To do that, Thornberry outlined five elements he said should shape US defense policy for the future: Speak the truth, strengthen defenses, improve agility, stand strong with allies, and use all instruments of power available.
“Historic changes after World War II came about because Kennan, Churchill and others were willing to speak the truth. Americans and others need to know the facts about Russian involvement in Ukraine,” he said. “We also tend to undervalue the battle of ideas, whether it’s the struggle against radical Islam or Russian aggression in Europe. We need the political will to fight on that battlefield, and we are not doing very well.”
He added that the Pentagon must spend its resources wisely and more efficiently, while constantly improving the agility of its systems in order to maintain technological superiority over US adversaries.
“Rigidity is our enemy, whether it’s in bureaucratic organizations or procurement systems or political decision-making,” he said. “This year, we are focused on acquisition reform, reducing overhead and on personnel reform. It’s a start, but we all have to put our heads together to ensure that our defense systems are as agile as they need to be.”
The House Armed Services Committee chief also urged US allies around the world to “pull their share of the weight”—whether they’re in Europe, Asia or the Middle Est.
“Only four NATO allies are currently meeting their commitment of spending 2 percent of GDP on defense,” he complained. “This is not only unfair, but probably seen by Moscow as further evidence of mush. The US has to lead by example and stop the decline in our own budgets, but we have to demand that our allies meet the targets as well.”
Responding to a question by the event’s moderator, Barry Pavel, on how the Pentagon can maintain a vital strategic deterrent in the face of declining budgets, Thornberry warned that Russian President Vladimir Putin is putting greater emphasis on nuclear weapons, even as US weapons and delivery systems fall into disrepair.

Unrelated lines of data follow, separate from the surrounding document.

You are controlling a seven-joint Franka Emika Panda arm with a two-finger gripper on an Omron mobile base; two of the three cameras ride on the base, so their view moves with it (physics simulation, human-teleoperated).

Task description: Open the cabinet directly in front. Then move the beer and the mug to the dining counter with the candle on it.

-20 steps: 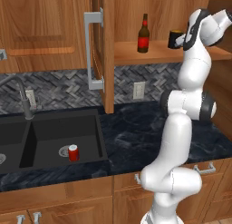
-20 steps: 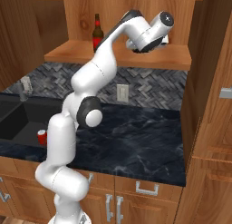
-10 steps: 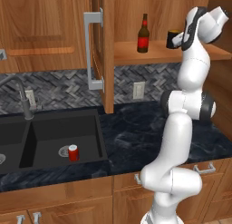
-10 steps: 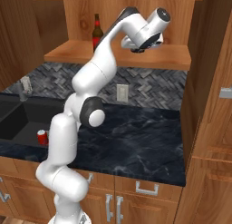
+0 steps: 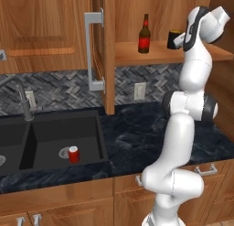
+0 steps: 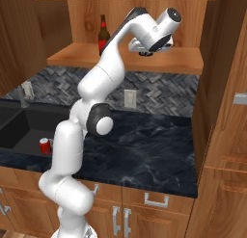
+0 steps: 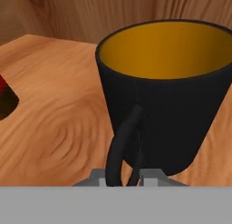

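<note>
Gripper [image 7: 123,178] is up on the open cabinet [image 5: 103,51] shelf, fingers pinched in around the mug [image 7: 165,94] handle, which runs down right between the tips. Mug sits upright on the shelf with the beer [image 5: 144,35] standing well to its left, and a red can [image 5: 73,154] is down in the sink [image 5: 55,133].

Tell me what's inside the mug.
The mug stands upright on the cabinet shelf. In the hand view only its yellow-orange inner wall shows, with nothing on it; the near rim hides the bottom, so contents there can't be ruled out.
</note>
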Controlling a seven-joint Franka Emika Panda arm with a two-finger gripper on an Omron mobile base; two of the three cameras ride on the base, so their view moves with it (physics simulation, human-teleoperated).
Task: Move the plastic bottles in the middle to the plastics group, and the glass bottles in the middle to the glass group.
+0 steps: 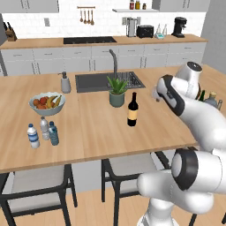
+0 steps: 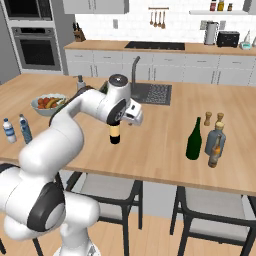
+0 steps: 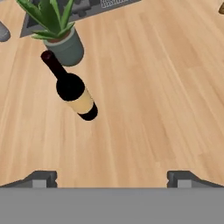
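On the island, middle: one labelled wine bottle point(image 1: 132, 110)
Plastics group: three bottles point(image 1: 42, 131)
Glass group: three bottles point(image 2: 207, 141)
Gripper point(image 3: 111, 178): fingers spread, empty

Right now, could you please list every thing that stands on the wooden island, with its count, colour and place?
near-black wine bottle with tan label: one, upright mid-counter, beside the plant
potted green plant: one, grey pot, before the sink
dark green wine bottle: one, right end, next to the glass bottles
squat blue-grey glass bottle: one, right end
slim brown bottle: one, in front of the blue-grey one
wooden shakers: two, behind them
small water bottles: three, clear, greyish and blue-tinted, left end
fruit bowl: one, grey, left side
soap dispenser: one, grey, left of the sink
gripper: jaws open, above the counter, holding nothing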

“Our nuclear deterrent has been so safe and reliable that we have come to take it for granted. But those people who have made it possible are retiring,” he said. “It is not as desirable an area for scientists to go into as it once was. We have lost engineers to go work in the energy industry. I still worry that we are asking labs to do the impossible: keep complex machines running at peak condition forever.”
Another questioner asked Thornberry if he was afraid that US weapons destined for Ukraine would end up in the hands of ultranationalists.
“They would go to the duly elected government of Ukraine and be used to help defend against this invasion of their territory, which includes Russian troops,” he replied. “The government of Ukraine has to calibrate their policies in the east, and they have talked about greater autonomy for those regions. But the government ought to be able to protect its territorial integrity against those who have committed this aggression.”
The Texas Republican added: “We stand with allies and we resist aggression. Our actions ought to be consistent with our words. But when you say things and don’t follow them up with actions, you end up with red lines in Syria.”
Larry Luxner is an editor at the Atlantic Council.